Asked what the experience taught her, she answered with disarming simplicity: “Do your best and leave the rest to God.” It is not a strategy. It is a posture.
And perhaps that is the real takeaway — not just for ISUFST, but for every aspiring teacher watching from afar. Competitions like EdukALIDAD do not just measure competence. They reveal character. They remind us that teaching is not perfected in theory alone, but in lived experience — where resilience meets preparation, and purpose meets practice.
And while her story stands strong on its own, it also mirrors something larger unfolding within ISUFST. Across categories, the university continued to make its mark — earning first place in Research Presentation (Cluster 1) through Valerie Saunders, Kayzel Joy Villla, Alisa Jane Arlos and Rey-Ann Quiro of the Barotac Nuevo Campus, and second place in Instructional Materials Making (Cluster 1) through Keiziah Abegail Sison, KC Klynth Montefrio and Wela Janin Dema-ala of the Dumangas Campus. This builds on a quiet but telling momentum — just last year, ISUFST swept the top three places in the EdukALIDAD Research Presentation category and placed third in the demonstration teaching category, a feat that spoke of depth across its programs. Altogether, these wins speak not just of individual excellence, but of a young university learning to rise, steadily and together.
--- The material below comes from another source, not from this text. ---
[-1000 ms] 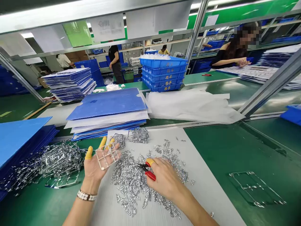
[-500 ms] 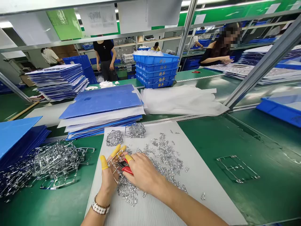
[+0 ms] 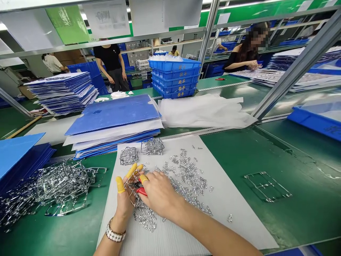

Looking ahead, Tiffany’s vision is clear. She wants to teach not just minds, but hearts. To empower young learners as future pillars of society. To build not just knowledge, but courage.
In a country still searching for ways to strengthen its education system, stories like hers do not solve everything. But they do something just as important — they make us believe that change is possible, one classroom at a time. (Herman Lagon | PAMMCO)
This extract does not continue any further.